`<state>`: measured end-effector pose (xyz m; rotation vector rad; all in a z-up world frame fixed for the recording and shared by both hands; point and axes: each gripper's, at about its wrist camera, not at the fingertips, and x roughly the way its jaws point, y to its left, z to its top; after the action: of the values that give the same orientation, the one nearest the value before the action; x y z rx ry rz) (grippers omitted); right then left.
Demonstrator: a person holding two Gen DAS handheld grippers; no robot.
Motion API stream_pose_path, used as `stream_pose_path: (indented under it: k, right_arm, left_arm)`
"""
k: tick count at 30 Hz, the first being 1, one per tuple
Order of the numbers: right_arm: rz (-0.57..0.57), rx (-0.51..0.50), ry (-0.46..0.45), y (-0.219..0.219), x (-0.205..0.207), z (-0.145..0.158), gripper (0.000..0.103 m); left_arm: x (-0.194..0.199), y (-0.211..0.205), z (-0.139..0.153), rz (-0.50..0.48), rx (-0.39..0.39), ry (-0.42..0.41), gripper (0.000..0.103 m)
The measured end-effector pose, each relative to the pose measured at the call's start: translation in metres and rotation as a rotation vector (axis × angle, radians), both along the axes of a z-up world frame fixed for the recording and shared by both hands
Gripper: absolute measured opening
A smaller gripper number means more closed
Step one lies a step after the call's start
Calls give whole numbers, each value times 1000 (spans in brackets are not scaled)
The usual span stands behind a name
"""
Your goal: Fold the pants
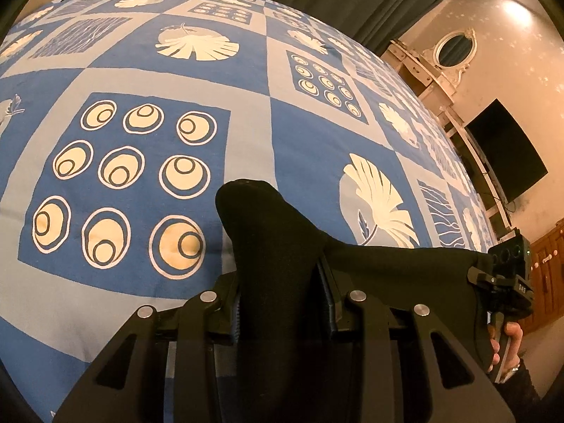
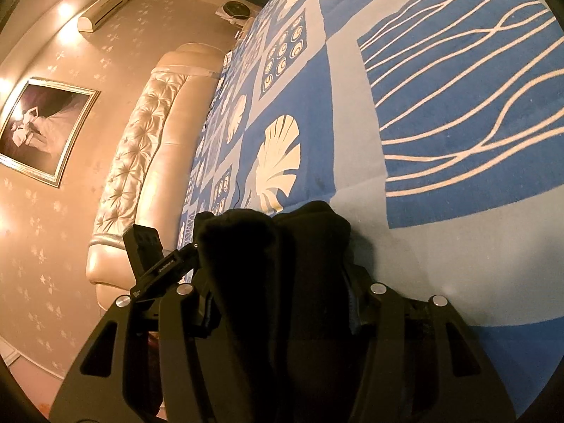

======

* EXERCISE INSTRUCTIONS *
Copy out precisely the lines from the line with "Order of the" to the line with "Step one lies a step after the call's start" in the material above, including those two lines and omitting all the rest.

* TASK SOLUTION *
Order of the numbers: right_arm: rz (-0.57..0.57), rx (-0.51..0.50), ry (-0.46..0.45), y (-0.219..0.219), x (-0.205..0.207), z (-0.145..0.158), gripper (0.000..0.103 m); left_arm: x (-0.194..0.199), y (-0.211..0.205), z (-0.139..0.153), rz (-0.50..0.48), rx (-0.39..0.39), ry (-0.42..0.41), gripper (0.000..0.103 m)
The measured end-effector pose, each relative to the pose measured at the call's start: translation in metres and rotation as a rotation vector (axis × angle, radians), both along the axes of a z-up world frame fixed for the recording and shared by both hands
Gripper: absolute measured opening
A smaller gripper number means more closed
Step one lies a step after the call's start

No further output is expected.